What this task involves — Your response to the data below should hold nothing except the lines from the one containing "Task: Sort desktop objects" down to the one containing "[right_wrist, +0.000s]", reproduced exactly and without pictures.

── Task material ──

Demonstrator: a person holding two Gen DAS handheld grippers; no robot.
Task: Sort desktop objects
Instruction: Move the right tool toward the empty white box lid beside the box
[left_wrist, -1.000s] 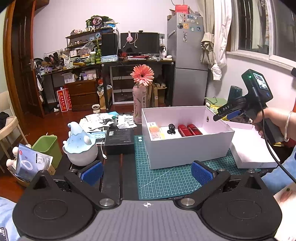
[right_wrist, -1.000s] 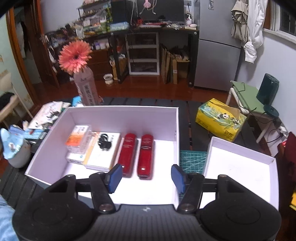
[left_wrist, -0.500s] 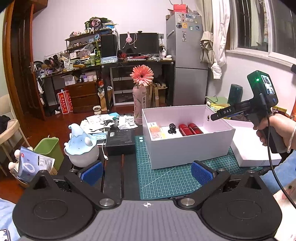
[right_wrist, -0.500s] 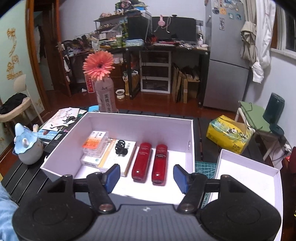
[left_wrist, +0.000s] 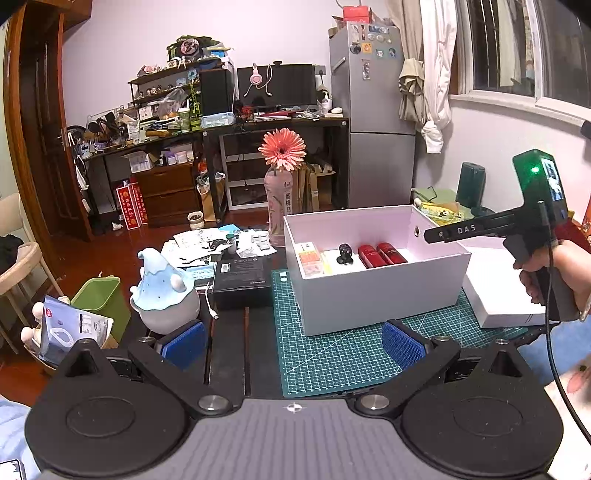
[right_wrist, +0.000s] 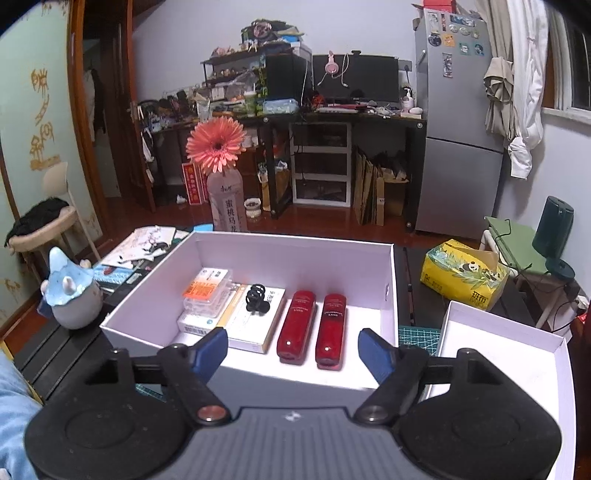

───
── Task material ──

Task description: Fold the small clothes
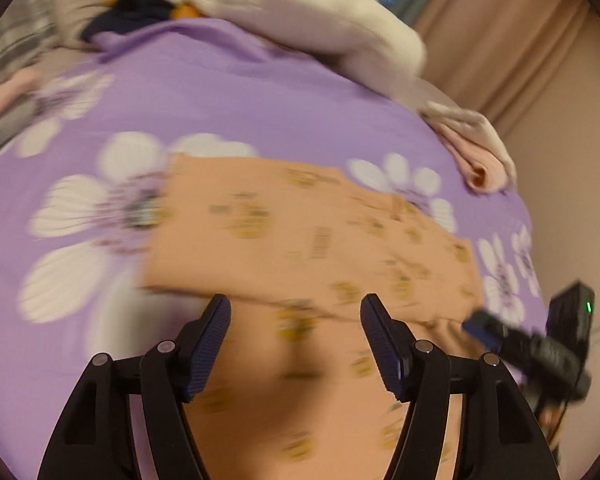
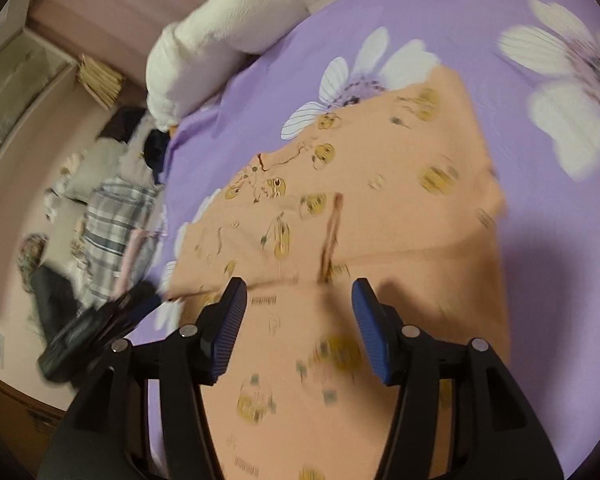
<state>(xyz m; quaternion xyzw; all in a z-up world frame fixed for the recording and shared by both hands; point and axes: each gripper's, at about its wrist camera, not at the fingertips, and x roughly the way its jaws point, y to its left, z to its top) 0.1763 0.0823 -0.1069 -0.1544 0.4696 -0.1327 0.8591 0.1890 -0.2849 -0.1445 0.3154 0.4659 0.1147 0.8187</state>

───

The answer —
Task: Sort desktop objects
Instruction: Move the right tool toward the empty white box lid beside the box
[left_wrist, -1.000s] 
[right_wrist, -1.000s] 
[left_wrist, -0.500s] 
[right_wrist, -0.500s] 
[left_wrist, +0.000s] 
[right_wrist, +0.000s] 

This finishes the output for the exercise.